One of my favorite (now retired) interview questions is: How would you write a webserver in a shell script? It may surprise you how easy it is. The thing that makes it easy is inetd, the “internet super server”. It wraps a TCP or UDP server around any command line application. Using a bit of dup magic, it makes the incoming connection available to any program via stdin/stdout.
The tricky part is handling the incoming HTTP GET request. Thankfully, it is always the first line that is requested, so this is all you need to do to get that first line:
read request
The request line is now in $request, in the form of “GET /blah HTTP/1.0″. Most people would tell you to use awk or sed to get the filename (/blah) portion out of it, but even the standard bourne shell nowadays has some nifty text manipulation tools built-in. You can do some easy matching for the beginning of a word (#) and the end of a word (%) using parameter expansion. This takes the request, and gives you back the filename requested:
url="${request#GET }"
url="${url% HTTP/*}"
The plus of using the above mechanism to parse your request is that you sanitize the input before any shell expansion occurs. Evil characters such as ` or | don’t take any effect here.

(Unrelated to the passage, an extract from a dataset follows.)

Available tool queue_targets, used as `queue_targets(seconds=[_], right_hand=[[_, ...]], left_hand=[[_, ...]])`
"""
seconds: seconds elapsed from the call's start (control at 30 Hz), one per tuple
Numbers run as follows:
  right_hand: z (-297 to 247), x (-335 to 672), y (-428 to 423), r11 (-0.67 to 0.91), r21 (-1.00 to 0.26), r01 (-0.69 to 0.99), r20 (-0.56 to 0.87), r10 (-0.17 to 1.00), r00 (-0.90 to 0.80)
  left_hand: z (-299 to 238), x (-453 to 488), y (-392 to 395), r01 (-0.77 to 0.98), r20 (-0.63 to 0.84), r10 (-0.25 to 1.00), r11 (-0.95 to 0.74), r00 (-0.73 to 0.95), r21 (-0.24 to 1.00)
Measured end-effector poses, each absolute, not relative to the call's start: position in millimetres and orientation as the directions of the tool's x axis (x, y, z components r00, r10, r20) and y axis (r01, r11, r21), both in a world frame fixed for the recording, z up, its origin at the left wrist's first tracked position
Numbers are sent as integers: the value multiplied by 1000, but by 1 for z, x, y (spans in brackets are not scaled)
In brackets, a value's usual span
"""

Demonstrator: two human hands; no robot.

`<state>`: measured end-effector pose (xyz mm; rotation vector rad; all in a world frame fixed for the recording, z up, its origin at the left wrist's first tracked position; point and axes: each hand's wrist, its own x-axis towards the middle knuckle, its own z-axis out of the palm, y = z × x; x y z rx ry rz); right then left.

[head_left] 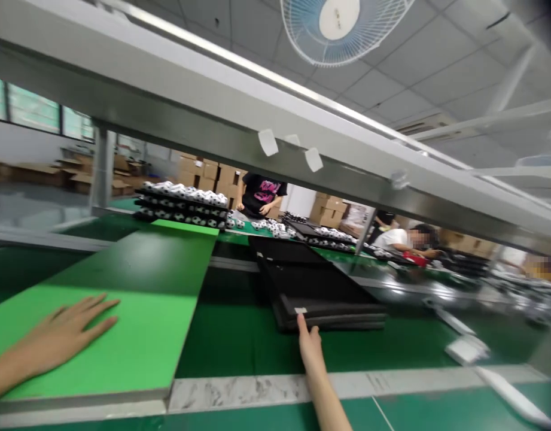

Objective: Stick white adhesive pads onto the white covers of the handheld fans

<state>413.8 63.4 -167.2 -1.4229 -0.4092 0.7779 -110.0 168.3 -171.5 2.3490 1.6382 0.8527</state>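
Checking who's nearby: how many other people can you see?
3: one in a black T-shirt beyond the ball trays, one in a white shirt at right, one in dark clothes behind. More may be hidden.

Nothing legible here. Co-worker's blk T-shirt (262,193) has a pink graphic print, maybe lettering, too blurred to read. White paper tags (268,142) on the metal beam (212,96) show no readable text; same for the small white label (301,310) on the blk sheet stack (322,299).

Left hand (62,335) rests on a green board (122,281), right hand (310,350) touches stacked black panels (320,287).
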Motion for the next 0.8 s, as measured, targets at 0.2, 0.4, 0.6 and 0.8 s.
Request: queue_targets(seconds=[0.2, 0.4, 0.6, 0.8], right_hand=[[-154, 404, 52, 121, -863, -490, -268, 713, 648], [-136, 408, 78, 17, -785, -620, -406, 742, 534], [-133, 389, 119, -28, -862, -507, -381, 696, 609], [-142, 392, 111, -200, -954, -225, -296, 760, 578]], left_hand=[[-172, -110, 173, 927, 232, 959, -229, 162, 298], [-166, -105, 172, 952, 129, 980, -180, 152, 246], [-150, -95, 159, 973, 85, 988, -140, 127, 183], [-137, -89, 146, 985, 57, 991, -124, 118, 120]])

Another tricky part is returning the correct MIME type. I cheat here a bit by relying on a more recent addition to the file command: -bi to return a simplified file type (MIME). This won’t work in Mac OS X as it has an older version, but newer Linux or BSD versions allow you to do this:
% file -bi ~/* writable, regular file, no read permission application/x-not-regular-file text/plain; charset=us-ascii application/x-executable, for FreeBSD 8.0 (800008) image/jpeg image/png application/octet-stream
Without the -bi shortcut, you could easily build a quick table of common file types to MIME types, and search off of it instead. I’ll leave it as an exercise to the reader to implement.
The trickiest off all of the issues is security. Because I use built-in’s for all of the parsing and path checks, I’m hopefully intercepting any bad things before operations are run on them. You can of course suffer directory traversal attacks if you are not careful. I decided on this mechanism to check for them:
chdir $dir || handle_error 404 "File Not Found"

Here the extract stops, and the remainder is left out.